ASSIGNMENT: Lines to restate from the data below: from the one containing "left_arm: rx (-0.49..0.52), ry" to the one containing "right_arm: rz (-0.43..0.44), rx", both included. Give them again exactly, and only them.

DATA EXTRACT:
-------

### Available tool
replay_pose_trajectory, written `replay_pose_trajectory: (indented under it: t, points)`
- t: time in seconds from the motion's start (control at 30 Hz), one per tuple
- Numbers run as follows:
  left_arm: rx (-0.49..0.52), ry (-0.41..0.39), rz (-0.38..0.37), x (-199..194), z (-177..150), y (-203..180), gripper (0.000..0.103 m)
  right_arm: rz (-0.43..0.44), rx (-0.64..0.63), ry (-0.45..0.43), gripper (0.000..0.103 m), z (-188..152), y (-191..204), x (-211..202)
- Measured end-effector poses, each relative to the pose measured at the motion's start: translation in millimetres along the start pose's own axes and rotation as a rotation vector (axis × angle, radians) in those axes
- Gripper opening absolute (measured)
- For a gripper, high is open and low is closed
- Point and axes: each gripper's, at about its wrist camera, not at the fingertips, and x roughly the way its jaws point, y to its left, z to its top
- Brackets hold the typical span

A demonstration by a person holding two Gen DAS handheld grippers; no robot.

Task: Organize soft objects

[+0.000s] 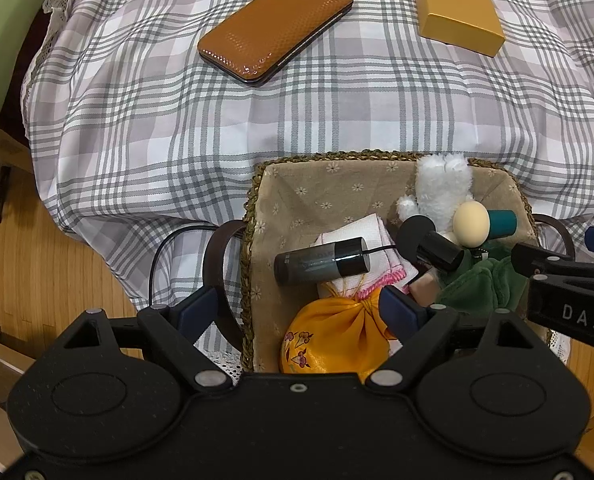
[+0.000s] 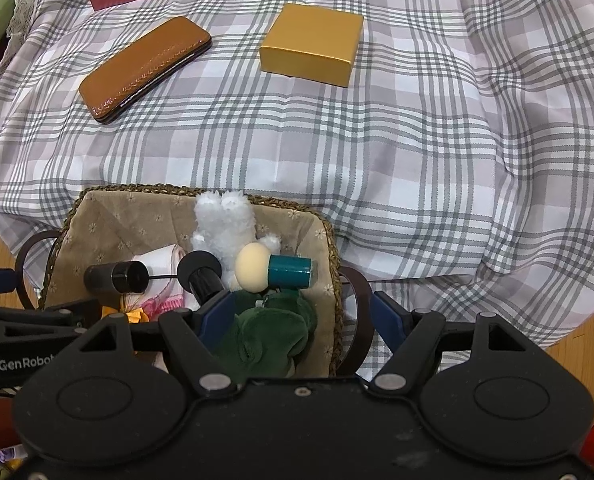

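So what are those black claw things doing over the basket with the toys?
A person holds two claws above a lined woven basket at the edge of a checked tablecloth. Both the left claw and the right claw are open and hold nothing. The basket already has a white plush, a green plush, an orange pouch, a white cloth and some bottles. A brown case and a yellow box sit out on the table.

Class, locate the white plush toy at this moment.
The white plush toy lies inside the lined woven basket, against its far wall, just beyond the cream-tipped teal applicator and the green plush.
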Motion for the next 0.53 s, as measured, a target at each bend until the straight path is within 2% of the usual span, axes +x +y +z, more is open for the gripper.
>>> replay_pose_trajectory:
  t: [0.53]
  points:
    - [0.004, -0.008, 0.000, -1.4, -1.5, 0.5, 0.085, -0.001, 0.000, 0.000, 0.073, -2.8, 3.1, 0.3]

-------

ANSWER AREA:
  left_arm: rx (-0.49..0.52), ry (-0.41..0.39), rz (-0.38..0.37), x (-199..194), z (-177..150), y (-203..180), gripper (0.000..0.103 m)
  right_arm: rz (-0.43..0.44), rx (-0.64..0.63), ry (-0.45..0.43), gripper (0.000..0.103 m), z (-188..152), y (-191..204), x (-211..202)

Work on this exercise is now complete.